Exactly as written, copy the lines of the data below from the first through the one containing "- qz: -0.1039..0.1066".
==== GIVEN DATA
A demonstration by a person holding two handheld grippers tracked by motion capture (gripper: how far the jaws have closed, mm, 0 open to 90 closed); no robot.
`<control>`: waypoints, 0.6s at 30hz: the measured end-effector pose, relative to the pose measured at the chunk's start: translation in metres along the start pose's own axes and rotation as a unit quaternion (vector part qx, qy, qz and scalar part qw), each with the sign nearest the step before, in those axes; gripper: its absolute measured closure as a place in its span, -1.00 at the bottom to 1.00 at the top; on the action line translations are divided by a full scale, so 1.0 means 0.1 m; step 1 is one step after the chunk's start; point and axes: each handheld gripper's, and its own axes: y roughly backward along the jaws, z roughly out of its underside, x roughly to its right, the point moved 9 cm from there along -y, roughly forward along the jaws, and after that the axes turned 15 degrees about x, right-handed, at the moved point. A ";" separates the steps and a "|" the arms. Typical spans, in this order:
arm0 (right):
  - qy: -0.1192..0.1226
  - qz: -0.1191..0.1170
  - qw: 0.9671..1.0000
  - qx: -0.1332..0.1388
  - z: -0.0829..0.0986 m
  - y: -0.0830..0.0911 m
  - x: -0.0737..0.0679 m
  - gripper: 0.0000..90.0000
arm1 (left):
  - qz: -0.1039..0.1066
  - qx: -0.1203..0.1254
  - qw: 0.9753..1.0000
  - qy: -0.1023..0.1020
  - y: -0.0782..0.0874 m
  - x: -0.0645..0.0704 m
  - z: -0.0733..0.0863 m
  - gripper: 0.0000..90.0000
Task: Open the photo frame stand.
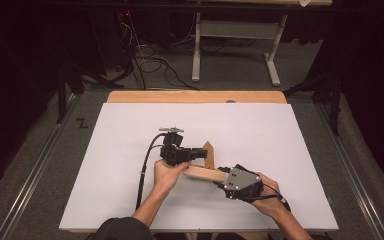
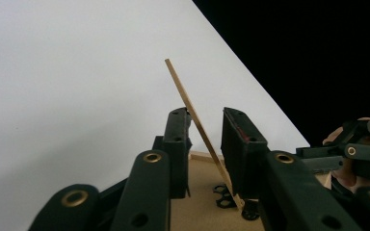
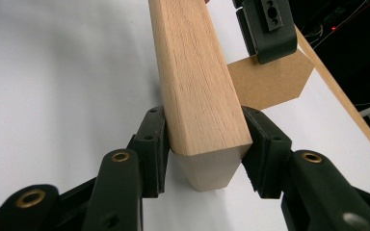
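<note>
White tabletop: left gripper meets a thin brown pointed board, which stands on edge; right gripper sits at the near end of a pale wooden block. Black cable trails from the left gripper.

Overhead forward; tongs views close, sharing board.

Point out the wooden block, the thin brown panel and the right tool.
wooden block (image 3: 197, 82): right gripper view, top face.
thin brown panel (image 3: 270, 79): right gripper view, flat face beside the block.
right tool (image 3: 203, 144): right gripper view, midway between its jaws, on the block.
</note>
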 end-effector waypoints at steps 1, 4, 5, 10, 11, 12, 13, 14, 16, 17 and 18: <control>-0.006 -0.003 1.000 0.000 0.00 0.00 0.01 0.27 | -0.001 0.002 1.000 0.001 0.00 0.00 0.00 0.57; -0.020 -0.012 1.000 0.002 -0.01 0.00 0.05 0.28 | -0.001 0.004 1.000 0.002 -0.01 0.00 -0.01 0.50; -0.038 -0.016 0.999 0.006 -0.01 0.01 0.08 0.28 | 0.001 0.007 1.000 0.006 0.00 0.00 -0.03 0.47; -0.061 -0.023 0.998 0.012 0.00 0.00 0.13 0.29 | 0.003 0.011 1.000 0.006 0.00 0.00 -0.05 0.43; -0.065 -0.024 0.998 0.014 0.00 0.00 0.14 0.29 | 0.003 0.011 1.000 0.006 0.00 0.01 -0.05 0.43; -0.070 -0.025 0.997 0.014 0.01 0.00 0.15 0.29 | 0.003 0.010 1.000 0.004 0.00 0.01 -0.05 0.42; -0.076 -0.027 0.997 0.016 0.01 -0.01 0.17 0.30 | 0.003 0.014 1.000 0.006 0.00 0.00 -0.06 0.40; -0.076 -0.027 0.997 0.016 0.01 -0.01 0.17 0.30 | 0.003 0.014 1.000 0.006 0.00 0.00 -0.06 0.40; -0.086 -0.029 0.996 0.019 0.01 -0.01 0.19 0.30 | 0.002 0.016 1.000 0.007 0.00 0.00 -0.06 0.37; -0.094 -0.032 0.995 0.022 0.02 -0.01 0.22 0.30 | 0.001 0.017 1.000 0.005 0.00 -0.01 -0.07 0.36; -0.094 -0.032 0.995 0.022 0.02 -0.01 0.22 0.30 | 0.001 0.017 1.000 0.005 0.00 -0.01 -0.07 0.34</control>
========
**EXERCISE OUTPUT**
A demonstration by a person holding two handheld grippers tracked by motion capture (gripper: how far the jaws have closed, mm, 0 open to 90 closed); no robot.
`<control>`: waypoints, 0.6s at 30hz: the measured end-effector pose, relative to the pose measured at the chunk's start: translation in metres along the start pose's own axes and rotation as a unit quaternion (vector part qx, qy, qz and scalar part qw), each with the sign nearest the step before, in those axes; gripper: its absolute measured closure as a place in its span, -1.00 at the bottom to 1.00 at the top; on the action line translations are divided by a full scale, so 1.0 means 0.1 m; step 1 is one step after the chunk's start; point and axes: each handheld gripper's, and its own axes: y roughly backward along the jaws, z roughly out of its underside, x roughly to its right, the point moved 9 cm from there along -y, roughly forward along the jaws, and after that the axes turned 15 degrees about x, right-handed, at the moved point. A ";" separates the steps and a "|" the arms. Typical spans, in this order:
arm0 (right):
  - qy: -0.1192..0.1226
  - qz: -0.1191..0.1170
  - qw: 0.9671..1.0000
  - qx: -0.1332..0.1388
  - z: -0.0829..0.0986 m
  - y: -0.0830..0.0911 m
  - x: -0.0737..0.0679 m
  - gripper: 0.0000..90.0000
arm1 (left):
  - qz: -0.1039..0.1066

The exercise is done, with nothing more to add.